Where the records below reach the line containing "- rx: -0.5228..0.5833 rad", start transcribing, and end with the line containing "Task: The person", exactly and with nothing else added.

> [Stored items from a collection]
---

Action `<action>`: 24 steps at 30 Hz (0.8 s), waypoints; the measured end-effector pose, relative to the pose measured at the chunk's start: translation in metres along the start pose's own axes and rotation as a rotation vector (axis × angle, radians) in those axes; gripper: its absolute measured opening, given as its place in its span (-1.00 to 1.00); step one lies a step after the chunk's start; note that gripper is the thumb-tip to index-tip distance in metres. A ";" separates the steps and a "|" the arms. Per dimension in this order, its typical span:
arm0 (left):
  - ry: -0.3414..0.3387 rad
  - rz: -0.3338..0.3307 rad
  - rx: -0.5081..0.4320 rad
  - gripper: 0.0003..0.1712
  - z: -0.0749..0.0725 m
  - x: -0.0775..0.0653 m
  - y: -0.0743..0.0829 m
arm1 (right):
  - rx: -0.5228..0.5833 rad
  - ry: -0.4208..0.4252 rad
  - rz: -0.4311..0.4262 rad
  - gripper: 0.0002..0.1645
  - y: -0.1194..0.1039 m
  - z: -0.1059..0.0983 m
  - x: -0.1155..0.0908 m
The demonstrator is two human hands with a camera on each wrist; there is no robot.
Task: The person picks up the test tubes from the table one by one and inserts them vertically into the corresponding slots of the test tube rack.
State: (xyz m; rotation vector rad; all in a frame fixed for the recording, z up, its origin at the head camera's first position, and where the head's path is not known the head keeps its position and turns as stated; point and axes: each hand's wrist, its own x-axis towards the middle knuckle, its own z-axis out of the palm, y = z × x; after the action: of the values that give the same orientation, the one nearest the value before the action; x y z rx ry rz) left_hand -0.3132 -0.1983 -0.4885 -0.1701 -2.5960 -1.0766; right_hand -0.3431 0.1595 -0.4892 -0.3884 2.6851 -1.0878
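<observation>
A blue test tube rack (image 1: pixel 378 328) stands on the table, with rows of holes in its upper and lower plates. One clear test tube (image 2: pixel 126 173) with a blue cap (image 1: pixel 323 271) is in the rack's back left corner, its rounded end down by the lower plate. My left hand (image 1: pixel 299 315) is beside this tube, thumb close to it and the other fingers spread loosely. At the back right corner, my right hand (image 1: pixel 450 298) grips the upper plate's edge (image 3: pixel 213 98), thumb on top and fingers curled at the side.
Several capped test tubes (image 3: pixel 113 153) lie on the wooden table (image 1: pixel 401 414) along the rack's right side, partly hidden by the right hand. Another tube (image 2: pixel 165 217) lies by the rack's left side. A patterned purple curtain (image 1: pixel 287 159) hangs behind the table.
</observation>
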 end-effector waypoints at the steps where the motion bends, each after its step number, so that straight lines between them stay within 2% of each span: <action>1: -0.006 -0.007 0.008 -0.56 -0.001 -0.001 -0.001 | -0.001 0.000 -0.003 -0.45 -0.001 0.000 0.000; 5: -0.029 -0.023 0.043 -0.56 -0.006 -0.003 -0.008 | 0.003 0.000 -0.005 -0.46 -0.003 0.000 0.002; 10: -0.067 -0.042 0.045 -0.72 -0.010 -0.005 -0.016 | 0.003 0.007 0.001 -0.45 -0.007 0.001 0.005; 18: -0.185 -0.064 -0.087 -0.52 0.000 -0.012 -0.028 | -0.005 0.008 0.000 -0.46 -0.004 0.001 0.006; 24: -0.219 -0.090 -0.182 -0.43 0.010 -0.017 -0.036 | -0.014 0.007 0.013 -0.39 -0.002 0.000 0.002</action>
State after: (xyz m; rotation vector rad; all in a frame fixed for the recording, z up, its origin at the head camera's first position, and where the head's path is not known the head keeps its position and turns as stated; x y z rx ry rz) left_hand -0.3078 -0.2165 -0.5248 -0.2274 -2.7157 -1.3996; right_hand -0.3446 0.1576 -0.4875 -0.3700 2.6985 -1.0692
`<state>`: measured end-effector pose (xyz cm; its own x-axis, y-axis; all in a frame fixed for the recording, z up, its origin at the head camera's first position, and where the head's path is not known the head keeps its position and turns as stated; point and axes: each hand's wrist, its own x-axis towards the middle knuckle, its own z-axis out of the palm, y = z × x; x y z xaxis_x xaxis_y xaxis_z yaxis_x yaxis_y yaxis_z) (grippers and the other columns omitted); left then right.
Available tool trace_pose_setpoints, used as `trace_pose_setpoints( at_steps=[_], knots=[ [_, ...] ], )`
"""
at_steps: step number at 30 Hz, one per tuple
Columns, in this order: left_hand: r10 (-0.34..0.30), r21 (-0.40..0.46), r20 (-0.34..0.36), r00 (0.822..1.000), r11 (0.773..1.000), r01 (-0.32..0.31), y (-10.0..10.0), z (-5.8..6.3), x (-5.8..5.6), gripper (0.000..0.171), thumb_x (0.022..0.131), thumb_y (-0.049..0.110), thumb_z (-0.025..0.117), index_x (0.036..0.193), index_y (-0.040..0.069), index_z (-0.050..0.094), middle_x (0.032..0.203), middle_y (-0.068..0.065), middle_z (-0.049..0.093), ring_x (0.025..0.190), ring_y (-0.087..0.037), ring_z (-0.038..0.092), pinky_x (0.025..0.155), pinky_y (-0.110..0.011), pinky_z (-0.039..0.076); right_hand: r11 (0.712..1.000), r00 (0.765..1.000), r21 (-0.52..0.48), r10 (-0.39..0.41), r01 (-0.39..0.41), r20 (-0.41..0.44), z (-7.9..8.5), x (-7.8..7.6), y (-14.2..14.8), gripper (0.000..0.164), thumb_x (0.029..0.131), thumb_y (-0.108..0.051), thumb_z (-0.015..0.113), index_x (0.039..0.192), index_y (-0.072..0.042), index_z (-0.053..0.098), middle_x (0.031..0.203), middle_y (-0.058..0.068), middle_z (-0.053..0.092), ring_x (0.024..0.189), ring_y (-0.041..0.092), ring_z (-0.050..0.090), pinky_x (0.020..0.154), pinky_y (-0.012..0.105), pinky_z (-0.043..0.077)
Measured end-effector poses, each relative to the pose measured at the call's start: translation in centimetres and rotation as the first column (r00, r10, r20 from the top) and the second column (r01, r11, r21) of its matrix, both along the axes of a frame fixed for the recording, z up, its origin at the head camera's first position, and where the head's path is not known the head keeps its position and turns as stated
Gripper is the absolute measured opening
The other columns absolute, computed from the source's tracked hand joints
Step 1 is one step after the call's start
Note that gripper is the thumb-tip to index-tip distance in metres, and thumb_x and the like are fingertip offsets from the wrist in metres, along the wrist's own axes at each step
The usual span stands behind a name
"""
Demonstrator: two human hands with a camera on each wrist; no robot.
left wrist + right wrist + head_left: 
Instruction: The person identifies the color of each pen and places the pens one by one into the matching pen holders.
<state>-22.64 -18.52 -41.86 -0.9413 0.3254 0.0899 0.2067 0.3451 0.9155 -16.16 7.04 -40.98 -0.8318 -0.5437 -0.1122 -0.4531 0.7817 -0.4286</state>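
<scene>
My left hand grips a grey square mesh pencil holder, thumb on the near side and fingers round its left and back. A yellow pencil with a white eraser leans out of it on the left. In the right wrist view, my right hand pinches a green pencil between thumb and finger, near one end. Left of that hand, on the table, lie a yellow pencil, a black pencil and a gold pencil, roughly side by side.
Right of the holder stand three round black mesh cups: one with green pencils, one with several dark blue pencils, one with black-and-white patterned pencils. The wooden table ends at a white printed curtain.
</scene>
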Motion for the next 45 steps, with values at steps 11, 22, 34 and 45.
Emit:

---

> [ANSWER SECTION]
  - rx: -0.5228..0.5833 rad
  - ry: -0.4208..0.4252 rad
  - rz: -0.4311..0.4262 rad
  - gripper: 0.0002..0.1645
  - y: -0.1194..0.1039 m
  - z: -0.1059..0.0983 m
  - x: -0.1155..0.0908 m
The demonstrator is two human hands with a camera on each wrist; there is no robot.
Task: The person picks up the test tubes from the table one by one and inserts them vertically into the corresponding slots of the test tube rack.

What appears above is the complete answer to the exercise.